La fiche-contact de Samy Amimour a été retrouvée par les enquêteurs dans le téléphone de Moustapha O., enregistré sous le nom de «Azerty français». Ils se seraient même rencontrés, Porte de Pantin, à Paris, la veille du braquage du Quick. A cette époque, Charaffe el-Mouadan a déjà gagné la Syrie. Ses copains Amimour et Bouabout cherchent à le rejoindre. L’entrevue avec Moustapha O. est probablement un échange de tuyaux sur les façons de faire le trajet : un bout de papier sur lequel a été griffonné un itinéraire pour la Syrie - via la Grèce et la Turquie - a été retrouvé chez lui.
Amimour et Bouabout parviennent, eux, à quitter le territoire français le 5 septembre, soit le lendemain du vol du Quick. Mais Moustapha O. est interpellé le matin même pour ce braquage de 3 000 euros qui a attiré l’attention sur lui. D’après les pages internet qu’il avait consultées les jours précédents, il comptait partir le 6 septembre.
L'urgence du départ de Moustapha O. est palpable dans les communications qu'il tient, quelques jours avant le vol, avec plusieurs jihadistes présents en Syrie. Il cherche notamment à faire entrer sa voiture dans le pays en guerre, et «TalibanKaboul», qui doit l'aider à passer la frontière, lui assure que cela ne pose pas de problème. «Il faut que tu partes vite, avant qu'ils commencent à attaquer, les kouffar [mécréants, ndlr] américains», lui écrit son ami Sofiane S. sur place. «Viens vite, après ça va être difficile de rentrer en S», le presse un autre correspondant syrien. «Tu as des nouvelles de Sofiane ? demande Moustapha O.
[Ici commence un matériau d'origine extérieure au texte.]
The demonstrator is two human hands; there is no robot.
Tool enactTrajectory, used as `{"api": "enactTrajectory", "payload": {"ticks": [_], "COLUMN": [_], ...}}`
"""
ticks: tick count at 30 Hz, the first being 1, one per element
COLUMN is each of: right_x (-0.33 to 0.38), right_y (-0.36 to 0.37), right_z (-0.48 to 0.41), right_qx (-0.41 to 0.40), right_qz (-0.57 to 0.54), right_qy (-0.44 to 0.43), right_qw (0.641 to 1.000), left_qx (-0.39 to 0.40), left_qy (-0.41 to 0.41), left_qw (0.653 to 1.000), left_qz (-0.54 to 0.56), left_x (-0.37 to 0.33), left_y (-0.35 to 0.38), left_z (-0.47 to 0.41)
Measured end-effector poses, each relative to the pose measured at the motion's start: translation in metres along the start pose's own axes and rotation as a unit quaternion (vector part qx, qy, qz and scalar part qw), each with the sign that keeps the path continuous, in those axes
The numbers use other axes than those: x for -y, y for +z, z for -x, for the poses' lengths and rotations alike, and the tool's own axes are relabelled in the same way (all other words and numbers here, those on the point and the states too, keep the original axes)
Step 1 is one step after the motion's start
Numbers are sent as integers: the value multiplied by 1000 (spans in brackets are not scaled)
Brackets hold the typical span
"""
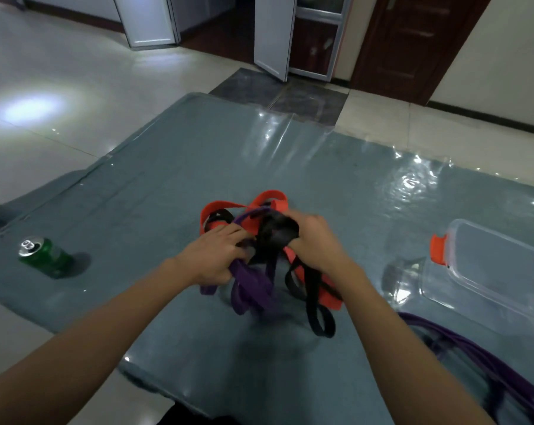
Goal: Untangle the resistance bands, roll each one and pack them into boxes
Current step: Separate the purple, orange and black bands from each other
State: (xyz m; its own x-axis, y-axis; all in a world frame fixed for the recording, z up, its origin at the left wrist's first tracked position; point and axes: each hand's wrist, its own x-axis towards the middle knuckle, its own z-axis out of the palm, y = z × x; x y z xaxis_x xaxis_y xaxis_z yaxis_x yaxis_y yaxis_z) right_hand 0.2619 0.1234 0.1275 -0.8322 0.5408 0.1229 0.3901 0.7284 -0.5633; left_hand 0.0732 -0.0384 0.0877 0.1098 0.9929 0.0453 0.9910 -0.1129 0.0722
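A tangle of resistance bands sits at the middle of the blue-grey table point(167, 179): an orange band point(226, 206), a purple band point(250, 289) and a black band point(313, 289) looped through one another. My left hand point(212, 256) grips the purple band on the tangle's left side. My right hand point(313, 237) holds a bunch of black band at the top right of the tangle. Loops of purple, black and orange hang down below both hands. A clear plastic box point(486, 271) with an orange clip lies at the right.
A green drink can point(46, 256) stands near the table's left edge. Another purple band point(474, 357) lies along the near right corner. A shiny plastic sheet covers the table. Tiled floor and doors lie beyond the far edge.
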Motion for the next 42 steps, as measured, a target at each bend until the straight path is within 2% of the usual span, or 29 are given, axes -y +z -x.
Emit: {"api": "enactTrajectory", "payload": {"ticks": [5,9,11,15,19,22,25,28,32,34,38,42], "right_x": [38,50,52,30,-10,-41,-58,-70,-85,-84,-77,-77], "right_y": [-67,-108,-115,-93,-61,-31,-4,18,47,59,75,95], "right_z": [-16,-13,-8,8,31,49,68,84,103,106,89,65], "right_qx": [-97,-194,-208,-159,-122,-44,11,88,204,203,143,202], "right_qz": [-58,-137,-169,-137,-95,-56,-37,51,125,143,178,229], "right_qy": [-12,15,26,75,176,239,258,280,272,256,174,106], "right_qw": [994,971,963,975,972,968,965,954,932,934,958,946], "left_qx": [-26,-48,-41,2,54,79,87,89,124,121,125,151], "left_qy": [-12,-19,-26,-49,-61,-55,-37,-29,-39,-42,-64,-90], "left_qw": [1000,999,999,999,996,994,994,994,989,988,984,976], "left_qz": [-11,-2,5,21,47,45,58,61,77,89,107,127], "left_x": [19,33,34,28,20,13,7,4,-6,-10,-15,-16], "left_y": [-32,-39,-38,-27,-15,-6,6,20,27,30,38,44], "left_z": [-9,1,6,16,24,26,29,32,39,42,43,44]}}
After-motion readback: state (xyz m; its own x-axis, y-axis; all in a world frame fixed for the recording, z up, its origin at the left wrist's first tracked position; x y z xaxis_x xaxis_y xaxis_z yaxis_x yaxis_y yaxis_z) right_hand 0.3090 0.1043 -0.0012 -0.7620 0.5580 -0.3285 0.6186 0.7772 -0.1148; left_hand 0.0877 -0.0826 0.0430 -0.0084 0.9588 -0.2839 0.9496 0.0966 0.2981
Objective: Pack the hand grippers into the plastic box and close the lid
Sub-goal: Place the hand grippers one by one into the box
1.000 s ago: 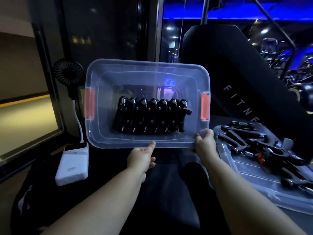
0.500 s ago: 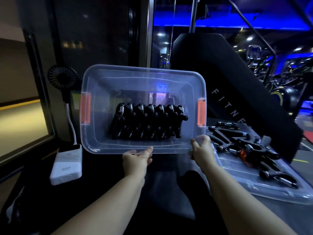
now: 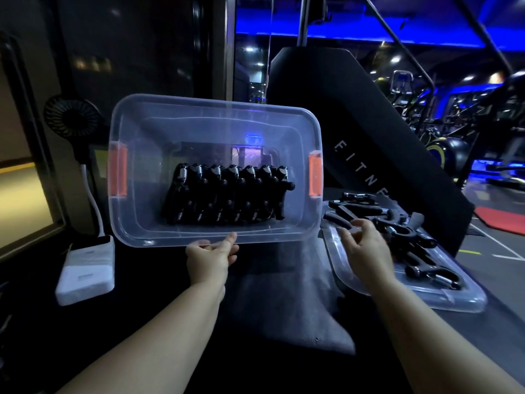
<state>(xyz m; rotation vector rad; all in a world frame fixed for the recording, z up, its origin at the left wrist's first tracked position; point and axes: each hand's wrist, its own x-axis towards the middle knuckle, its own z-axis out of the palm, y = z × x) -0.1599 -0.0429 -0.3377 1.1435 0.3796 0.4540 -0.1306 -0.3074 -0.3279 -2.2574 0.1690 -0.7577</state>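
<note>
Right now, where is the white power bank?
The power bank lies at the lower left of the head view on the dark surface, below the small black fan and left of the plastic box that the left hand holds.

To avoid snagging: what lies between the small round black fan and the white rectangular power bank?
A curved white cable runs from black fan to white power bank; the head view shows it.
</note>
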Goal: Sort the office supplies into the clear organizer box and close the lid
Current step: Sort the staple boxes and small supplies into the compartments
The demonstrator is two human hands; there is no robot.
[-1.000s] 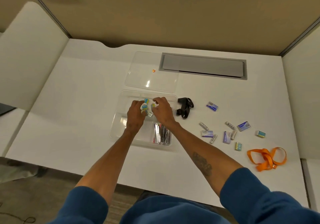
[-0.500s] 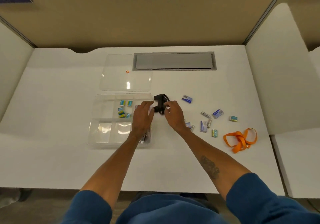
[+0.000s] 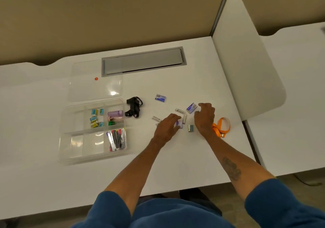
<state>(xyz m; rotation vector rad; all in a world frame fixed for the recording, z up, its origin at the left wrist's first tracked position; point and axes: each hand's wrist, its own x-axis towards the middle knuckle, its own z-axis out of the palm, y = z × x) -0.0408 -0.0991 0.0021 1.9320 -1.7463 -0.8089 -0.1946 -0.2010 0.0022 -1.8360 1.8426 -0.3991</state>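
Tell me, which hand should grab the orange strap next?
Probably right. The right hand sits beside the orange strap; the left hand is farther off, pinching a purple packet.

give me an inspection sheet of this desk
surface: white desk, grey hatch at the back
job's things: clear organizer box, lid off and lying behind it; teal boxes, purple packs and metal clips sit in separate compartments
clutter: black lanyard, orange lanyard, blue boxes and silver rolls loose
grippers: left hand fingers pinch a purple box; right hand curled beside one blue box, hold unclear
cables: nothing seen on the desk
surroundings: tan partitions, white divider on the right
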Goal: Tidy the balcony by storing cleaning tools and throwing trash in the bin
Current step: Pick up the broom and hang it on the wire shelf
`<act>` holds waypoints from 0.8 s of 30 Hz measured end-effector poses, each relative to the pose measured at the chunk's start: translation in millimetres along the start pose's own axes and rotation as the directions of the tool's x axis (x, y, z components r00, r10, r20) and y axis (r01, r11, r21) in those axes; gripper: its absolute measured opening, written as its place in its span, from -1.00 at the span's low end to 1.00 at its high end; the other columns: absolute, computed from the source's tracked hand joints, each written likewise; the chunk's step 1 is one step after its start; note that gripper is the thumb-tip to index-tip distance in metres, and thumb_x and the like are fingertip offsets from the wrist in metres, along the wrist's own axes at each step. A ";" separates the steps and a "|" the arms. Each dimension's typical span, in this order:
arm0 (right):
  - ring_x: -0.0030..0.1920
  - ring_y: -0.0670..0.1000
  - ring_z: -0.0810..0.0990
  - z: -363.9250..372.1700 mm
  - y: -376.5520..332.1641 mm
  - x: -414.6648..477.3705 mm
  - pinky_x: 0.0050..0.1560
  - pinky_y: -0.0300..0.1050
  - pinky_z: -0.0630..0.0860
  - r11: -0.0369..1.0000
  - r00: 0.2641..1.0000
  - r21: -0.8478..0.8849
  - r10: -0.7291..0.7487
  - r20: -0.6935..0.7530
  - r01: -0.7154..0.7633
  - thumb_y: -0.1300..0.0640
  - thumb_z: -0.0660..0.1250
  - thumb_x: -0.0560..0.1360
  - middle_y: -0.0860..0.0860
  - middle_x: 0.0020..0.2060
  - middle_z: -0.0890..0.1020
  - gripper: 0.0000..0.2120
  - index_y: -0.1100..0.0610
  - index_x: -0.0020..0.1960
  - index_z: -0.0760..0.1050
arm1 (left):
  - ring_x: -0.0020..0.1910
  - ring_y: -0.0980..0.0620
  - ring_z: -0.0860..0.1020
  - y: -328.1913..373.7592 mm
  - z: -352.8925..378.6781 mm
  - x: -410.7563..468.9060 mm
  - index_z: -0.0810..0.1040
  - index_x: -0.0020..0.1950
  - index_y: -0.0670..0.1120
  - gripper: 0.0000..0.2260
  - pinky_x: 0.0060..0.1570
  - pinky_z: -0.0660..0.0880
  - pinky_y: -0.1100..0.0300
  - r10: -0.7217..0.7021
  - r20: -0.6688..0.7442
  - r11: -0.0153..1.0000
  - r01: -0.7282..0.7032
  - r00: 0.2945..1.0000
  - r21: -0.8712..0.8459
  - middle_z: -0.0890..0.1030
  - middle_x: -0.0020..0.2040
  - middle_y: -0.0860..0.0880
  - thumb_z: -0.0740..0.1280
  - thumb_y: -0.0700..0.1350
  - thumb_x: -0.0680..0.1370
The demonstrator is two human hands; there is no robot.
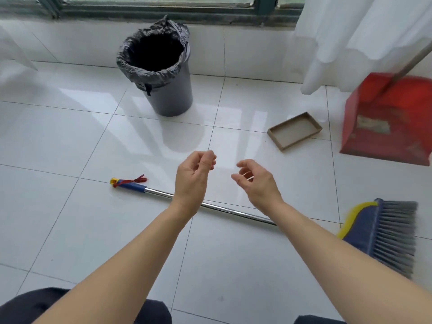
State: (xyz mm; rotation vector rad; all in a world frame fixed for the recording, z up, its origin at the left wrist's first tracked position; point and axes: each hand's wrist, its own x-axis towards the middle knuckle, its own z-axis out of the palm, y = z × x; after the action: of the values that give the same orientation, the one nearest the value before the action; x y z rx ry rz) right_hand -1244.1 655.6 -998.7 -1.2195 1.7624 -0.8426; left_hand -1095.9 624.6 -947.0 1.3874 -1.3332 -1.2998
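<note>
Currently, both hands are held out above the white tiled floor (70, 136), near the centre of the view. The left hand (195, 181) is seen with its fingers loosely curled and the thumb close to the fingertips. Nothing is held, so its grip is released. The right hand (257, 183) is positioned just to the right, apart from the left. Its fingers are likewise loosely curled, and its grip is also released.

The broom (222, 209) is laid flat on the floor, and its metal handle passes behind both wrists in the view. A blue and yellow end with a red cord is located at the left. The head (364, 232), with grey bristles, is located at the near right.

The bin (170, 99) is stood upright at the far side, left of centre, below the window frame (163, 14). It is lined with a dark bag (131, 64). A shallow cardboard tray (294, 130) is laid open side up between the bin and the red dustpan (385, 127). The dustpan is stood at the right edge, partly under a white curtain (350, 38), and is blurred.
</note>
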 end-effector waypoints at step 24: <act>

— Ça ne se passe pas bien avec l'émir. Il n'est pas patient. Là-bas, il faut respecter.
— Je vais lui expliquer si je peux lui parler.
— Oui, explique-lui, toi.
— Parle avec l'émir pour lui pardonner ses fautes.»
Sofiane S. sera tué quelques mois plus tard, en décembre 2013. «C'était vraiment un bon gars, il était déterminé, il savait où il voulait aller, lâche, bravache, Jimmy J., qui l'a connu en Tunisie et correspondait avec lui en Syrie. Je n'ai pas peur de le dire, moi. Il était charismatique.» Le 6 juin 2013, Jimmy J. demandait à Sofiane S. : «Je peux venir [en Syrie] avec ma famille ?
— Pas de problème.
— Ça va être chaud en fait, je peux les laisser et venir seul ?
— Oui, pas de souci.»
A la barre, le jeune homme souffle et tente une explication : «Je ne voulais pas passer pour un lâche. J'essayais de trouver des excuses pour qu'il me dise de laisser tomber. […] Aujourd'hui, à cause de ces gars-là, je sais que tout le monde me colle l'étiquette de terroriste. Alors quoi, OK, je suis un terroriste ?»
Dans le sac du butin retrouvé dans la chambre de Moustapha O., les policiers ont récupéré les rouleaux de pièces de monnaie et une carte d'employé du Quick. Cinq bandeaux noirs avec la chahada - la profession de foi des musulmans - inscrite en blanc ont également été retrouvés dans la pièce. A quelle occasion la bande de mauvais braqueurs et aspirants jihadistes comptaient-ils les ceindre ? Sans le fric-frac de Coignières, Moustapha O. aurait sans doute franchi la frontière turquo-syrienne le même jour que Samy Amimour.
Jeudi, le procureur a requis à l’égard des quatre prévenus des peines allant de quatre à huit ans de prison.